_About this task_
Using the listing below, retype exactly the lines starting at the one with "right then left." and ending at the one with "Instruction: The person", and include both.

_Given data_
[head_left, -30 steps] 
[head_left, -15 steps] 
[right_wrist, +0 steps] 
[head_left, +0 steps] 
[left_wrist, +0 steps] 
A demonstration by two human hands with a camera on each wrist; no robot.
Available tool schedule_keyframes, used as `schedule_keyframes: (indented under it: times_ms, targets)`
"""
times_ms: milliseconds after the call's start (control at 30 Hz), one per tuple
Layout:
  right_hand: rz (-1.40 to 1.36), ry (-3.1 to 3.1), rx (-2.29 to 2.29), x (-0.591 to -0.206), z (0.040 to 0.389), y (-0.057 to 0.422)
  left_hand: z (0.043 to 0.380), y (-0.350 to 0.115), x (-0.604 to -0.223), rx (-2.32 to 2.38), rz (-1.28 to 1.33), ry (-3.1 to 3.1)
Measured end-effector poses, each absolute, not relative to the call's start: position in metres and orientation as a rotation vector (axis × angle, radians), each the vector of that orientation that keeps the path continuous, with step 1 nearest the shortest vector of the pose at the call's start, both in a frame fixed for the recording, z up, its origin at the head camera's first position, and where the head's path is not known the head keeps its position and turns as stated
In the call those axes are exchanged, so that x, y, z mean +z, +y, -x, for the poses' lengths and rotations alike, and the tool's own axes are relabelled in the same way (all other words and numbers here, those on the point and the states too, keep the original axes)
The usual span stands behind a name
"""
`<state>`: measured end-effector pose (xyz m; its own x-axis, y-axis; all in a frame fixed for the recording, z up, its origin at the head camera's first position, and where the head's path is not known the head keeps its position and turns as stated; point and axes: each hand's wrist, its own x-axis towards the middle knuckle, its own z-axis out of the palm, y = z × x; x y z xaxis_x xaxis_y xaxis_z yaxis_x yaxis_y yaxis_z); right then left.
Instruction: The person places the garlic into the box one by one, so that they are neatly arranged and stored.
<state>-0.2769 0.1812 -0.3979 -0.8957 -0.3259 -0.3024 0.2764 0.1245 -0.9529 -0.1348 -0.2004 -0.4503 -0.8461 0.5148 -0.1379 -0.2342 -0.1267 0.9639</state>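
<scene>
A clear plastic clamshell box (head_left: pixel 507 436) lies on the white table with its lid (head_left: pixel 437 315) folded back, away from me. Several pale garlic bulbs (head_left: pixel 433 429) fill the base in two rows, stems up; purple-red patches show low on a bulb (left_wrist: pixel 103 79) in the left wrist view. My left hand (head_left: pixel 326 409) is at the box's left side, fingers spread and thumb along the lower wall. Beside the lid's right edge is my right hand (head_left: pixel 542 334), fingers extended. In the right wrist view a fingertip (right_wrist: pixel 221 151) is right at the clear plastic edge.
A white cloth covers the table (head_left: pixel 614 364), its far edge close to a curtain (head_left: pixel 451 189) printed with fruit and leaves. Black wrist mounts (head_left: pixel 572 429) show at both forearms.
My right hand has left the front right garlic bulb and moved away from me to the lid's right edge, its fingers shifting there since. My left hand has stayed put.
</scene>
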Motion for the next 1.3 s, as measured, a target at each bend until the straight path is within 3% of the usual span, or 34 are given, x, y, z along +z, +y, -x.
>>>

_Exercise output_
`<state>`: measured end-effector pose (xyz m; its own x-axis, y-axis; all in a frame fixed for the recording, z up, its origin at the head camera's first position, and where the head's path is not known the head keeps its position and turns as stated; point and axes: each hand's wrist, its own x-axis towards the middle knuckle, its own z-axis out of the palm, y = z × x; x y z xaxis_x xaxis_y xaxis_z yaxis_x yaxis_y yaxis_z); right then left.
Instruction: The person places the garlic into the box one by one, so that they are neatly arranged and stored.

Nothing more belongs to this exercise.